Ogni famiglia sacrificava un agnello per ricordare la notte dell’esodo, quando Dio “passò oltre” le case degli israeliti, segnate col sangue dell’agnello, e l’”angelo della morte” risparmiò la vita dei primogeniti ebrei, facendo morire i primogeniti egiziani. Durante la cena pasquale e per tutta la settimana seguente si mangiava pane azzimo, cioè non lievitato, impastato in fretta come durante la fuga dall’Egitto. L’ultimo giorno degli azzimi si offrivano al Signore le prime spighe di orzo della nuova mietitura. Azzimi e primizie evidenziano l’origine agricola della Pasqua ebraica, mentre il sacrificio dell’agnello pasquale ne richiama l’origine pastorale, come offerta dei nuovi parti del gregge e auspicio alla partenza verso i nuovi pascoli. Con ogni probabilità le due feste, quella della Pasqua e quella degli azzimi, in origine erano distinte; poi si unirono assumendo il carattere di memoriale della liberazione d’Israele.

Gesù celebrò ripetutamente la Pasqua: la prima volta purificò il tempio dai mercanti presentando se stesso come vero tempio (Gv 2,13-22); nella seconda moltiplicò i pani in Galilea, presentando se stesso come vero cibo (Gv 6,1-71); nella terza salendo a Gerusalemme, fu condannato a morire sulla croce, presentando se stesso come vero agnello pasquale (Gv 19,31).

– LA PENTECOSTE o LA FESTA DELLE SETTIMANE. Sette settimane dopo la Pasqua si celebrava la festa del ringraziamento, detta Pentecoste (50° giorno), a conclusione della mietitura del grano: il sacerdote offriva due pani di farina nuova, insieme a sacrifici di animali.
Era anche la festa dell’alleanza perché ricordava il dono della legge di Dio sul Sinai. A Gerusalemme probabilmente per la Pentecoste, Gesù guarì il paralitico alla piscina (Gv 5,1-46).

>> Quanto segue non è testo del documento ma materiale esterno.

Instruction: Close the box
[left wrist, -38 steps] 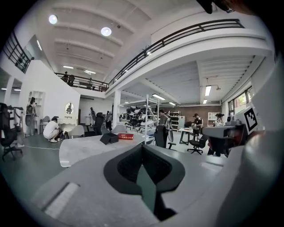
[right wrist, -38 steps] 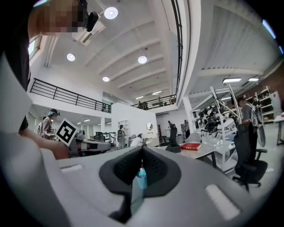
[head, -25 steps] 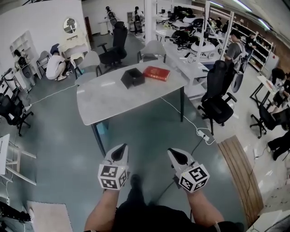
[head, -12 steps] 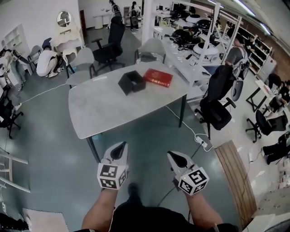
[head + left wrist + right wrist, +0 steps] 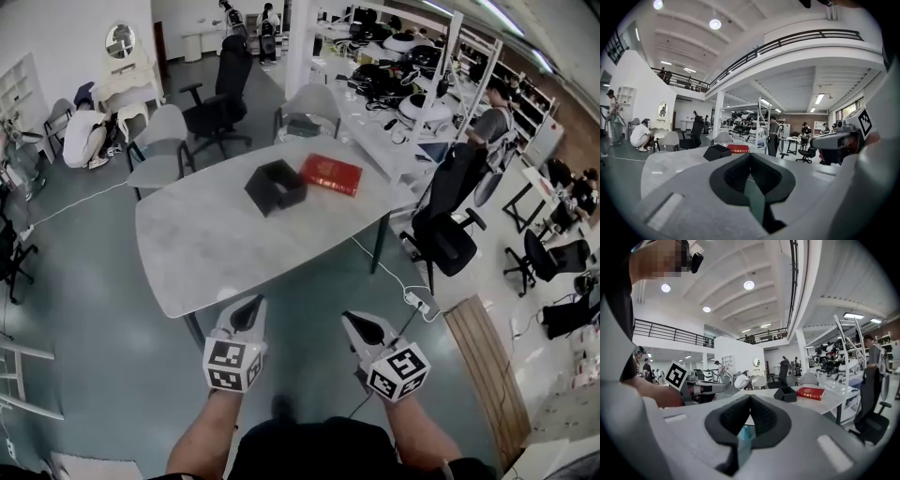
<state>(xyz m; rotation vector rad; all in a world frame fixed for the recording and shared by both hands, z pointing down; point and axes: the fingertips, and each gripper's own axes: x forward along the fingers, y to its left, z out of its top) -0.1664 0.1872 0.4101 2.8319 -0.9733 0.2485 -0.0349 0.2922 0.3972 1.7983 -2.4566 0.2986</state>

– LA FESTA DELLE CAPANNE o delle Tende, o dei Tabernacoli, era la festa più popolare e allegra, celebrata in autunno al termine dei raccolti e della vendemmia. Per una settimana si viveva all’aperto, nei giardini o sui terrazzi, in improvvisate capanne di frasche, per ricordare il tempo in cui Israele aveva pellegrinato sotto le tende, nel deserto. Ogni mattina i sacerdoti attingevano acqua alla piscina di Sìloe e la versavano sull’altare degli olocausti per invocare il dono delle piogge. La sera si accendevano quattro grandi candelabri, visibili da tutta Gerusalemme, in ricordo della “colonna di fuoco” con cui Dio illuminava il cammino del popolo nel deserto, e come espressione di attesa vigilante del Messia che doveva venire.
Gesù salì a Gerusalemme per la festa delle Capanne, ponendo se stesso al centro della festa: “Chi ha sete venga a me e beva” (Gv 7,37-38), e donò la luce al cieco nato (Gv 9,1-41).

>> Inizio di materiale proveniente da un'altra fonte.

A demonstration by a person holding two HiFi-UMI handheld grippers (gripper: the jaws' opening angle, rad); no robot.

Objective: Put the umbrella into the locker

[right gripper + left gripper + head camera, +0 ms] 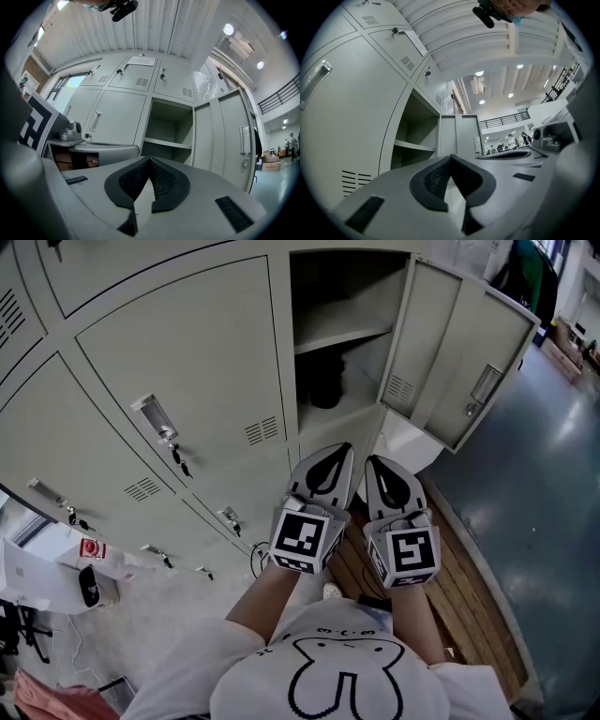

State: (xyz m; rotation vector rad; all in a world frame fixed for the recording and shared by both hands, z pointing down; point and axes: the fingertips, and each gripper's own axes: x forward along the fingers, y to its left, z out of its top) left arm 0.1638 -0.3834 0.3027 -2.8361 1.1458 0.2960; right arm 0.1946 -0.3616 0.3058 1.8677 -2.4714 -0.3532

C’erano anche delle feste religiose senza obbligo di pellegrinaggio.

– LA FESTA DELLA DEDICAZIONE o delle Luci, commemorava la purificazione e la dedicazione del secondo tempio fatta da Giuda Maccabéo nel 164 a C., dopo la profanazione del re Antìoco IV Epìfane, che vi aveva eretto una statua a Giove. Si celebrava d’inverno. Si accendeva un gran fuoco e si illuminavano con lampade case e sinagoghe.
Gesù salì a Gerusalemme per la Dedicazione (Gv 10,22) e si presentò come Messia buon pastore donando la vita a Lazzaro morto (Gv 11,1-44).

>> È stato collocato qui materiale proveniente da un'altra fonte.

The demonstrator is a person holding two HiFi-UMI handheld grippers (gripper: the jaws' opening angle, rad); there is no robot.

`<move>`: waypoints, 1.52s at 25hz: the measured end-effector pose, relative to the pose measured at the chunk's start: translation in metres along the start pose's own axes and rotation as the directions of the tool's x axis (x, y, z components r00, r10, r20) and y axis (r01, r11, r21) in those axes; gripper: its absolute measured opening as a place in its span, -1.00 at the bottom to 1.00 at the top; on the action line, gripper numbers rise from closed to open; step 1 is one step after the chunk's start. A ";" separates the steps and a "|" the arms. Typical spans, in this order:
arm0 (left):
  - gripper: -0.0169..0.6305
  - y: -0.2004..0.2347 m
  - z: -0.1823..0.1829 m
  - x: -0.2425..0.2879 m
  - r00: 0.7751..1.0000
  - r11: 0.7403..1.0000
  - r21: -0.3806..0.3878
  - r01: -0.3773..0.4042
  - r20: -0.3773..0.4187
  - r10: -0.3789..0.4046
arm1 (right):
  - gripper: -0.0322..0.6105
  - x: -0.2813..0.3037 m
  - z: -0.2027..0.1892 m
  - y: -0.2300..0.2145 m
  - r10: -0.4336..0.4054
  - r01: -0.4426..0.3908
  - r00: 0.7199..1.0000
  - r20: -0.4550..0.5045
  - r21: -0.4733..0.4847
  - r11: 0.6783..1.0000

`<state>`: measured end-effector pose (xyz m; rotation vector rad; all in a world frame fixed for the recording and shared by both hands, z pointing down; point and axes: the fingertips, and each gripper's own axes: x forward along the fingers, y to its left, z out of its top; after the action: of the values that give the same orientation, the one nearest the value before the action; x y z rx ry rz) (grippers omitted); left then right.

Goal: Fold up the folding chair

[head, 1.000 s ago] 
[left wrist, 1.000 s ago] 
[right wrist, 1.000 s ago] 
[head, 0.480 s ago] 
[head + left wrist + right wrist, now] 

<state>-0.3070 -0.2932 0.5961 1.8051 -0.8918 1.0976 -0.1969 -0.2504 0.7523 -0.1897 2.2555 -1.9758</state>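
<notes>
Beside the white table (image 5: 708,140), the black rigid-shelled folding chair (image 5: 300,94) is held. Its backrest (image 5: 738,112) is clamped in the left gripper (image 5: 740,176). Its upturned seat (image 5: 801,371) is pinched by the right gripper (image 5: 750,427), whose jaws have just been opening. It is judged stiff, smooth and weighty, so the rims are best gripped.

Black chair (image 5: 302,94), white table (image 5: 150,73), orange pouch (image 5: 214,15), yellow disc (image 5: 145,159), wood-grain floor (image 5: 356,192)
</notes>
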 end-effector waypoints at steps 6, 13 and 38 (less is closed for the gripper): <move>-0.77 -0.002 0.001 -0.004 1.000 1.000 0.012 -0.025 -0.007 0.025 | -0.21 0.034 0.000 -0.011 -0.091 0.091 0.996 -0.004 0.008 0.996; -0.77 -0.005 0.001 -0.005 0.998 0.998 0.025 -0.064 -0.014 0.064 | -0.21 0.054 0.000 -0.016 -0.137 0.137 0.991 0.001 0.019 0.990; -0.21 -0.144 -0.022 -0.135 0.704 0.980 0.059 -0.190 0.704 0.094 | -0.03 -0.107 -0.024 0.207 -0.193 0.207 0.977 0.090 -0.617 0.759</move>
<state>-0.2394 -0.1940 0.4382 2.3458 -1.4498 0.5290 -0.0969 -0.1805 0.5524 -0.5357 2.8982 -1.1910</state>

– IL GIORNO DELL’ESPIAZIONE (Yom Kippùr). Il decimo giorno del settimo mese la comunità d’Israele confessava i propri peccati e chiedeva a Dio il perdono e la purificazione.
Il sommo sacerdote offriva prima un sacrificio per i propri peccati e per quelli dei sacerdoti, poi un secondo sacrificio per i peccati del popolo. Solo in quel giorno il sommo sacerdote entrava nel Santo dei Santi (Lc 1,8-9), cioè nella cella più sacra del tempio, per aspergervi parte del sangue offerto in sacrificio: quindi stendeva le mani sul “capro espiatorio”, e lo cacciava a perdersi nel deserto, come segno che i peccati erano stati cancellati.

 – LA FESTA DI PURIM o delle sorti, era una celebrazione quasi carnevalesca, che ricordava come la regina Ester e suo cugino Mardochéo salvarono il popolo ebraico dal massacro al tempo del re persiano Serse (Assuéro).

– LA FESTA DELLE TROMBE o Capodanno. L’inizio di ogni mese e di ogni festa veniva segnalato dal suono delle trombe. Però l’inizio del settimo mese (Tisri) con le trombe si annunciava una speciale festa “d’acclamazione”, che dopo l’esilio era considerata festa di Capodanno (Rosh Hashanah), anche se i mesi si contavano partendo da Nisan.